My sculpt can't be that big right?
Aha. Ha ha. Hm. Ahem.
So I might've hit "Remesh" too many times. I learned why Blender was crashing and having issues, needless to say. I learned how to use the Decimate modifier to... not be at 5M faces/vertices. I have to literally just walk away for it to work, because it took Blender 30 minutes to do, but it did work. Eventually I get to retopo'ing it, this time with a much more organized and nice looking topology. Huzzah! But I lose out on details this way. Oh? I need something called a "normals" map? I learn what that is, but again so many of these videos seem to neglect to mention important information, like how it works and why you're not supposed to have the high-poly mesh showing through the low-poly. I... spent a while working on an issue thanks to lack of information. I eventually make a cage and try baking a new Normals map this time, with much better results exceeeeeeept.
The split in the lip is the new problem to bite Future Me. No pictures for this portion, because I didn't take any screenshots for this. I eventually had to go in and carefully redo the topography of the low-poly mesh around the lip scar area and make it open. I also had to cut it open on the high-poly sculpt. After that, the Normals FINALLY baked right and stopped giving me some very weirdly textured lips.
Finally, I was able to move on. I made a UV map, made a shiny new texture for Ardwynn's skin and face... It was going good.
But that wasn't the end of my problems. When I finally made new eyes, which looked very cool...
Something about the properly sized eyeball no longer worked in the eye sockets I made, and not in a little way, as little fixes never looked quite right. I did manage to fix it, but that meant I had to retopo the eye area, and update the UV and the Normals, and fix the texture because it no longer really looked good. (On the plus side, I painted more details into it, so that worked out.)
I'm really happy with the eyes, though. Bless whoever put close-ups of Uldren's eyes in Forsaken cutscenes. They helped immensely.
The skin wasn't fully sorted out, as I needed to do a few more detail items, but I decided to bounce to something else for a bit after fixing all of that. I needed a break. I took my knowledge from mucking around with hair earlier to start working on eyelashes and eyebrows, to make Ardwynn look a little less odd. I had some success, but hm, they still seemed way too thick. Time to consult Youtube.
(I stumbled upon a video on eye tracking and went ahead and set that up, just to make eye positioning easier later. It's not perfect, but it is easier than trying to position the eyes manually.)

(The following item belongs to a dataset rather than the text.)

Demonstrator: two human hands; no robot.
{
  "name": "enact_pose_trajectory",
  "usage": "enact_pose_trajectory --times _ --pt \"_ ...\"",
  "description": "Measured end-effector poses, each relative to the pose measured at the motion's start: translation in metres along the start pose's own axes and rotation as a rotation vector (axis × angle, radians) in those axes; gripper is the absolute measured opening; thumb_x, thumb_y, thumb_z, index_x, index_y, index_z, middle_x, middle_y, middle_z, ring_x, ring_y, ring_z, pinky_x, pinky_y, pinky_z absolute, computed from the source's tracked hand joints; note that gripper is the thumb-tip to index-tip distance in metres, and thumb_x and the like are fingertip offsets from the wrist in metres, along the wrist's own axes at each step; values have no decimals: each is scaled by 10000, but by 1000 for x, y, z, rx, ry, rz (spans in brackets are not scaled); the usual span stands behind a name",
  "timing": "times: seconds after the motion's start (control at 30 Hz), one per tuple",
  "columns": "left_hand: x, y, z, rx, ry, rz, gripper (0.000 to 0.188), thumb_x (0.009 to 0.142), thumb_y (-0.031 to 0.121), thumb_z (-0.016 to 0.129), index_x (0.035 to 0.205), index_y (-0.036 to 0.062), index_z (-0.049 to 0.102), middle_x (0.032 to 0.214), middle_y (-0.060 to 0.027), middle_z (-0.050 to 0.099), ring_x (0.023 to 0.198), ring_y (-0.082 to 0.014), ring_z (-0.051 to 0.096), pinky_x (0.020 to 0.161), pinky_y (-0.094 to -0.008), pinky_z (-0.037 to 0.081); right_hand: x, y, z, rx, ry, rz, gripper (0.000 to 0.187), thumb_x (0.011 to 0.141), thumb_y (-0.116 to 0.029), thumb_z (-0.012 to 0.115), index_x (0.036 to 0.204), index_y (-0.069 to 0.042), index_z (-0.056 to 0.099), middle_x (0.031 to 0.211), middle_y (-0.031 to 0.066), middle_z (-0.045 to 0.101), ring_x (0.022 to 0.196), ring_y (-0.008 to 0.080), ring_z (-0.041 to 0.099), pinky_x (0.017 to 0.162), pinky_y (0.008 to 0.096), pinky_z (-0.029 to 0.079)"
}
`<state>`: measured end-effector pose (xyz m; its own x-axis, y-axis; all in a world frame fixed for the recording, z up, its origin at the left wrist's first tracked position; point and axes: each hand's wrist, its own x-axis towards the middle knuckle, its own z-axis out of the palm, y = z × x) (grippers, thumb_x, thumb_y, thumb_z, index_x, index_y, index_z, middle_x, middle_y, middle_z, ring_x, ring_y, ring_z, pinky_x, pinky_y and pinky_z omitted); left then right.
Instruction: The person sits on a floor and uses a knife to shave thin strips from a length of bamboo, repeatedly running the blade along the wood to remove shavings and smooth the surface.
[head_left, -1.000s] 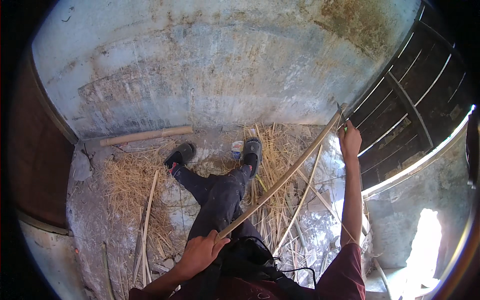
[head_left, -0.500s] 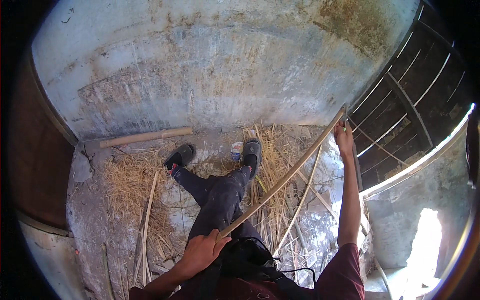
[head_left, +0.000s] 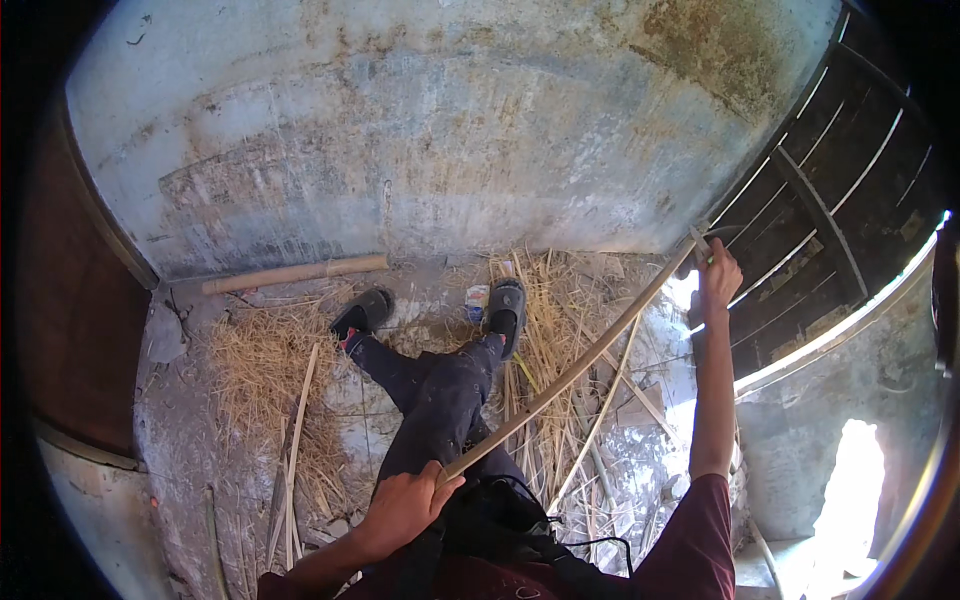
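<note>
The long tan strip (head_left: 555, 388) ran slantwise in front of the person, its near end at the lap and its far end up by the stained wall (head_left: 430, 130). At the strip's near end was the left hand (head_left: 403, 510), its grip closed around that end. Just right of the strip's far end was the right hand (head_left: 718, 275), its grip narrow about a knife (head_left: 700, 238) (a bit of green showed by the fingers); the blade was at the strip's tip, though whether they touched could not be told. Mostly left of the strip, the trousered legs (head_left: 430, 385) were crossed, ending in dark sandals (head_left: 506, 303), with a small packet (head_left: 476, 300) beside one of them. A heap of fine shavings (head_left: 265, 370) lay farther left of the strip, and a thicker round pole (head_left: 295, 273) lay well left of its far end, along the foot of the wall. Right of the strip, a thinner strip (head_left: 597, 425) slanted across littered ground, and a dark slatted panel (head_left: 800, 230) stood beyond.
</note>
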<state>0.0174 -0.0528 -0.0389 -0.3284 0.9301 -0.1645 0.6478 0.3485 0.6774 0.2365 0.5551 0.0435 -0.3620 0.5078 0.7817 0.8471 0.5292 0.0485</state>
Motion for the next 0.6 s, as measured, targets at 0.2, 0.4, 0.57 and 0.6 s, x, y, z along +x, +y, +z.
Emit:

Found a tutorial, by the same guy I went to for figuring out the proper shape of the eyes. Buuuut I also took the time to deal with the weird light leak and SSS issue I was having around the eyes. The pitfalls of glowing eyes on a model, I guess. And now I'm at the "fighting with the eyebrow" stage. I'll probably have to hit up a tutorial for that, too, since it looks less like an eyebrow and more like someone glued a piece of a shag rug to his face.
Also I see more issues that need fixing. This time with the ears. Ugh, this feels like it's neverending... 😩
I'll come back later with more progress in a separate post. Fall classes have started, so my free time to fight work with this is about to diminish considerably.